Господин Инго скупо благодарил вызванных в участок рабочих за сотрудничество и принимался вести беседу с терпеливо дожидавшимися аудиенции в коридоре служащими завода. И, пока он был поглощён праведными трудами, в углу кабинета, за кругом света, отбрасываемого зелёными лампами, у заставленных папками и книгами шкафов, пристально наблюдал за процедурой ведения допроса некий субъект, делавший, как и чинно восседавший близ следовательского кресла инспектор, краткие заметки в аккуратной записной книжке. Он не принимал непосредственного участия в ведении беседы, но, если что-либо вызывало у него интерес, вырывал из записной книжки листок с помеченным на нём вопросом, и тогда следователь, пробежавшись по тактично поданной бумажке глазами, порой использовал в разговоре предложенные реплики. И человек, пристроившийся в углу, немигающим взглядом изучал очередного свидетеля, выслушивал пояснения, которых ждал, и возвращался к ведению записей. Они были бедны словами, и имели смысл, вероятно, исключительно в глазах своего автора: лаконичность этих заметок была доведена до совершенства, и обрывочность фраз с великим множеством сокращённых слов, которыми те пестрели, делали их крайне неподходящим объектом для изъятия сторонними лицами заключённых в записях сведений.
Трагедия, приключившаяся на фабрике, не вписывалась в отведённые частному противостоянию рамки, и Януса с того самого мгновения, как в участок поступили тревожные вести, терзала единственная мысль: его оппонент перешёл запретную черту. Не ту черту, за которой кончались владения закона, – для того, чтобы покинуть отведённую выстроенному по его правилам социуму территорию, не требовалось прилагать значительных усилий. Но речь шла о границе предельно чёткой; о границе, за которой не существовало ни личности, ни уважения, ни сочувствия, ни каких-либо сильных чувств.
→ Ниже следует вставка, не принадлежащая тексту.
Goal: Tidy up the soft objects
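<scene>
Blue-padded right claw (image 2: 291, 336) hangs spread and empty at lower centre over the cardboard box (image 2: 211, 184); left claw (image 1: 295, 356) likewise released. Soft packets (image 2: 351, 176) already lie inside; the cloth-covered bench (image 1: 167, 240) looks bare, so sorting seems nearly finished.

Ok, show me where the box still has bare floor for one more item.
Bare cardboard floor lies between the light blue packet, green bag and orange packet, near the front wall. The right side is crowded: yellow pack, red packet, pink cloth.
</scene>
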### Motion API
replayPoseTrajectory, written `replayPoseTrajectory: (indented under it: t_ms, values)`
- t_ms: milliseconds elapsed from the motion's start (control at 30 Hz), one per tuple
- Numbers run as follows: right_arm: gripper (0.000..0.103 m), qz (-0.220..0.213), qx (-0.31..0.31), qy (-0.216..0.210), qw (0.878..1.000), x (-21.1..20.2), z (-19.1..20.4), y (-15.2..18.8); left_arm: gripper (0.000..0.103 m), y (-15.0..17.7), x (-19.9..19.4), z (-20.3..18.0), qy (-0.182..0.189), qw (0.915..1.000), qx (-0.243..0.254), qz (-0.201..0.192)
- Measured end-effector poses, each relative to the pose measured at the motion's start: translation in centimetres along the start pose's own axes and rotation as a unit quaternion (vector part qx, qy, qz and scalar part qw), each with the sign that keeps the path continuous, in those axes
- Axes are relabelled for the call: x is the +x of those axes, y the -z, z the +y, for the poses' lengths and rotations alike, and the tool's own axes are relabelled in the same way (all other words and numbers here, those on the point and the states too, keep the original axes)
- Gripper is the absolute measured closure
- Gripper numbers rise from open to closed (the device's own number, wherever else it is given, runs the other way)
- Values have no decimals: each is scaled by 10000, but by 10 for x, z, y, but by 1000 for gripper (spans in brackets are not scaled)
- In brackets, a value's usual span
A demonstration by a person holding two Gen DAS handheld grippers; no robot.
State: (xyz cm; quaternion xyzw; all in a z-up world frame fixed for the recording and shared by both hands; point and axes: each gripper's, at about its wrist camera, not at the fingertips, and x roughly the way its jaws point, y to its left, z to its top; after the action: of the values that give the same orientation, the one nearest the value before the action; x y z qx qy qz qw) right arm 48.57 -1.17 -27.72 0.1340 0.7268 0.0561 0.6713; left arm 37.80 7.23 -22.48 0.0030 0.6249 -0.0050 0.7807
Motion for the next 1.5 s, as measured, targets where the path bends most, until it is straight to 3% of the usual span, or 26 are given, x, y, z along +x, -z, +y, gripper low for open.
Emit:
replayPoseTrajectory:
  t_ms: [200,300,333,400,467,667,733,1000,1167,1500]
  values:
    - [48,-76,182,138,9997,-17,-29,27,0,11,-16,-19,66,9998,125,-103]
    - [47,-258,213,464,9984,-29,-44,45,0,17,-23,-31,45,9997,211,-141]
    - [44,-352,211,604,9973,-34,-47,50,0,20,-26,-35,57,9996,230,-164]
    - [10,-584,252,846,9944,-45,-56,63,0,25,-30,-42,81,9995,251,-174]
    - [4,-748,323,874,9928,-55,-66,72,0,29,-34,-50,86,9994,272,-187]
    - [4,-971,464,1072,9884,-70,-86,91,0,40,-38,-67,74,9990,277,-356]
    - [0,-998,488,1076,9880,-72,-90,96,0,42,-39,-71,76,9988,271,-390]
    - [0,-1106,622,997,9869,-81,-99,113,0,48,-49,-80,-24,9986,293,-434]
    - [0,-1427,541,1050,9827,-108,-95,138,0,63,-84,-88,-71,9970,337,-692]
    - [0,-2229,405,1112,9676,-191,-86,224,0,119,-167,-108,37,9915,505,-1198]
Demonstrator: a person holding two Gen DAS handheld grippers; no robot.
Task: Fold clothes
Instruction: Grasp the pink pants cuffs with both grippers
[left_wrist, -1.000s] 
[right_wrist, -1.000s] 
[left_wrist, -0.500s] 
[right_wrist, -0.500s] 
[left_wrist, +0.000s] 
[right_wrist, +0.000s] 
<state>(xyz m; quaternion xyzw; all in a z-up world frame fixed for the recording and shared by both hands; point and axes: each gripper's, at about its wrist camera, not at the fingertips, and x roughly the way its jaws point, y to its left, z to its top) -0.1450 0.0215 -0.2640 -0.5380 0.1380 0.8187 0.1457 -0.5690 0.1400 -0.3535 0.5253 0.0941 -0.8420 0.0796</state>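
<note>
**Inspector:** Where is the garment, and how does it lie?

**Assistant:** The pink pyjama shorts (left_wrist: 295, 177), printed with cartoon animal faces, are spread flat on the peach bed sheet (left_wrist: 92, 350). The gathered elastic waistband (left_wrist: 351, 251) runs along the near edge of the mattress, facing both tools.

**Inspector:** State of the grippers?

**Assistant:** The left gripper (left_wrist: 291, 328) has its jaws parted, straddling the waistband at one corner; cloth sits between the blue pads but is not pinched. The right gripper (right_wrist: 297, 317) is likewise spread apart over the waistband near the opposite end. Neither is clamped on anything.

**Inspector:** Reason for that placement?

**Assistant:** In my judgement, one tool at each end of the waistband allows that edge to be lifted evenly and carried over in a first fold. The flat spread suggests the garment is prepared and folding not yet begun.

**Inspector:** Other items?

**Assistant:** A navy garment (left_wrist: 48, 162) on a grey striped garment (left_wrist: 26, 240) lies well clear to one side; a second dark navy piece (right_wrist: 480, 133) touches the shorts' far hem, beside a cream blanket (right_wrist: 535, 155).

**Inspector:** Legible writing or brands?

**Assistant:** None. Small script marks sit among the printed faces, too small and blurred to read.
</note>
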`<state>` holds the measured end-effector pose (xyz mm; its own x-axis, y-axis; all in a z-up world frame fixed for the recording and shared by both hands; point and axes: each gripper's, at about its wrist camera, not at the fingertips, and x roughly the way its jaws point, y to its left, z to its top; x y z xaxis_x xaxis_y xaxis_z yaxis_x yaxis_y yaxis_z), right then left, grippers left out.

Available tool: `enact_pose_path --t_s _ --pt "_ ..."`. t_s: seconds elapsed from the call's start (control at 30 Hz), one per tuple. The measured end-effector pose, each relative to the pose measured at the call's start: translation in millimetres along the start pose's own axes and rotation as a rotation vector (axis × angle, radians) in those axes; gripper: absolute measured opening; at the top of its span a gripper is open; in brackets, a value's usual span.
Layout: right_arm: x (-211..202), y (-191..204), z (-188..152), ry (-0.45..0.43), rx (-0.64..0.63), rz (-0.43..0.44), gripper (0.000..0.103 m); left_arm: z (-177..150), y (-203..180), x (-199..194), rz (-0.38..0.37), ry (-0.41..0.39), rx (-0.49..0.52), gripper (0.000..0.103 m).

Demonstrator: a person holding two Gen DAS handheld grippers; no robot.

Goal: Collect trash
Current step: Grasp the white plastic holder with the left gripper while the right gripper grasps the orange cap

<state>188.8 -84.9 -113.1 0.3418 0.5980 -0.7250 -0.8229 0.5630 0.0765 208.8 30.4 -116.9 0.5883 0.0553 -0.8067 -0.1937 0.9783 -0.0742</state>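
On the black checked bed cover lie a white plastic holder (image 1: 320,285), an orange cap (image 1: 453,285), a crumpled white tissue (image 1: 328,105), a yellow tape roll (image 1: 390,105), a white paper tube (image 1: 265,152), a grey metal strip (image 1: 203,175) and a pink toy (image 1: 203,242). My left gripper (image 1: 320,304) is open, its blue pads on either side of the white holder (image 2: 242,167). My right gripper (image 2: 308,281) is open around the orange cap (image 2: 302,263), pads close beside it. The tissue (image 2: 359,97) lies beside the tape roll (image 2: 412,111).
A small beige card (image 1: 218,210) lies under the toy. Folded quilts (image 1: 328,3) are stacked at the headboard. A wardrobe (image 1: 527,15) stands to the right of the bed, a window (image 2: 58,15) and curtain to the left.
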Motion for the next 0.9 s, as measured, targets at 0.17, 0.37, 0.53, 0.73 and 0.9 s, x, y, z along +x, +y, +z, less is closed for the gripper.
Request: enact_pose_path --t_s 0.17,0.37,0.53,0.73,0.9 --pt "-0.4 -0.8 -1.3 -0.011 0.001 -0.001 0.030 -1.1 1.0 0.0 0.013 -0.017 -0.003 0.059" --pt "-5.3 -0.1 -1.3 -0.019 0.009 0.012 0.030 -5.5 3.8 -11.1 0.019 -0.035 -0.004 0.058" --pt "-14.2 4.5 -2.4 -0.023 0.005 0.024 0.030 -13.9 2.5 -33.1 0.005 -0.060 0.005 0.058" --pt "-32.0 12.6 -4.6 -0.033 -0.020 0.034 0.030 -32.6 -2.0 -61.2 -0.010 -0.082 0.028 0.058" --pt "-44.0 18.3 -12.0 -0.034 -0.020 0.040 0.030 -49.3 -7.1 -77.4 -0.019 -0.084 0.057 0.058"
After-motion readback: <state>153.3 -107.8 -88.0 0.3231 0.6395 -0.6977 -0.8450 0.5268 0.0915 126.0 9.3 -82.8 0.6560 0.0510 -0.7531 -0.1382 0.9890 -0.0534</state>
Взрыв организовал тот, кто желал стереть с лица земли грязное пятно, отравлявшее существование преступника и того, кому покровительствовал преступник. А взять под своё крыло он вознамерился мародёров, не просивших о поддержке сомнительного свойства, и убрать со своего пути намеревался объявившуюся в полицейском бюро находку, мелькавшую непозволительно часто на первых полосах газет.
Пирамида скрупулёзно сложенных фактов многие дни назад увенчалась логическим умозаключением: Янус находился под угрозой нападение круглые сутки. Продуманная до мелочей провокация, пустившая корни глубоко и высоко вознесшая ветви, по природе своей обязана была подвергнуться пристальному вниманию со стороны субъекта, ради которого затевалась. И преступник – этот безымянный ублюдок, очевидно, получивший достойное образование, взращенный заботливо и кропотливо, будто нежный цветок, не терпящий нужды, обладающий изысканным гардеробом и тонкими белыми пальцами, не знавшими грубой работы, – не замедлил ответить на брошенный ему вызов. Но как же он... беспринципное существо, поставившее всё своё состояние вкупе с чужим наследством на одну карту... как он осмелился нанести в самое сердце удар целому городу? Целой... стране?
Мог ли Янус предположить, что его противник, мнящий себя верным товарищем, не погнушается замарать холёные руки кровью тех, кто не имел касательства к его идеалам и убеждениям, целям и ценностям? Да, мог. И он действительно предполагал – иначе не существовало бы резона для возложения на плечи Феликса почётной роли дублёра героя безыскусной пьесы.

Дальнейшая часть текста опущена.